Telemedicine’s Popularity Grows with Consumers, Says Intel Survey

Telemedicine’s popularity continues to grow among employers and health care executives — and now it looks like consumers are getting on board as well. According to a recent Intel survey, 72 percent of consumers said they’re willing to see a doctor via telehealth video conferencing for non-urgent appointments. And half said they would trust a diagnosis delivered via video conference from their doctor.

This and other findings from Intel revealed consumers remain optimistic about health care – at least in terms of technology and innovation. Some consumers are so optimistic about technology, in fact, that more than half believe the traditional hospital will become obsolete in the future as telemedicine’s popularity grows.

Most people appear to embrace a future of health care that allows them to get care outside hospital walls, lets them anonymously share their information for better outcomes, and personalizes care all the way down to an individual’s specific genetic makeup. The majority of people surveyed also believe technology innovation holds the best promise for curing fatal diseases — more than increasing the number of physicians or additional funding for research.

The study, “Intel Healthcare Innovation Barometer” was conducted across eight countries by Penn Schoen Berland in Brazil, China, France, India, Indonesia, Italy, Japan and the United States.

Other findings from Intel include:

  • More than 70 percent of people globally are receptive to toilet sensors, prescription bottle sensors or swallowed monitors.
  • 66 percent of people say they would prefer a personalized health care regimen designed specifically for them based on their genetic profile or biology.
  • 53 percent of people say they would trust a test they personally administered as much or more than if performed by a doctor.

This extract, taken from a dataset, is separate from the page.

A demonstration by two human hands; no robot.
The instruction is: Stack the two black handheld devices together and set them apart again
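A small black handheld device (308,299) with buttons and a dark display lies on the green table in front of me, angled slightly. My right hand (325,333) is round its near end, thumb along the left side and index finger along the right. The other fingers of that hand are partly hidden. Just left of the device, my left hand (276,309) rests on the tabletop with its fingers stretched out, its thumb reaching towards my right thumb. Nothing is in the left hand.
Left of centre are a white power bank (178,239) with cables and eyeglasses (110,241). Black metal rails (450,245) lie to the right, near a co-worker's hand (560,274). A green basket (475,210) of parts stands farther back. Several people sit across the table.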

The latest survey is in line with other research on telemedicine. According to a report from market research firm BCC Research, the telemedicine business was worth an estimated $11.6 billion in 2011, up from $9.8 billion in 2009. Over the next five years, the market’s compound annual growth will reach an estimated 18.6 percent, with the telehospital and teleclinic segments estimated to grow at 16.8 percent during that time period.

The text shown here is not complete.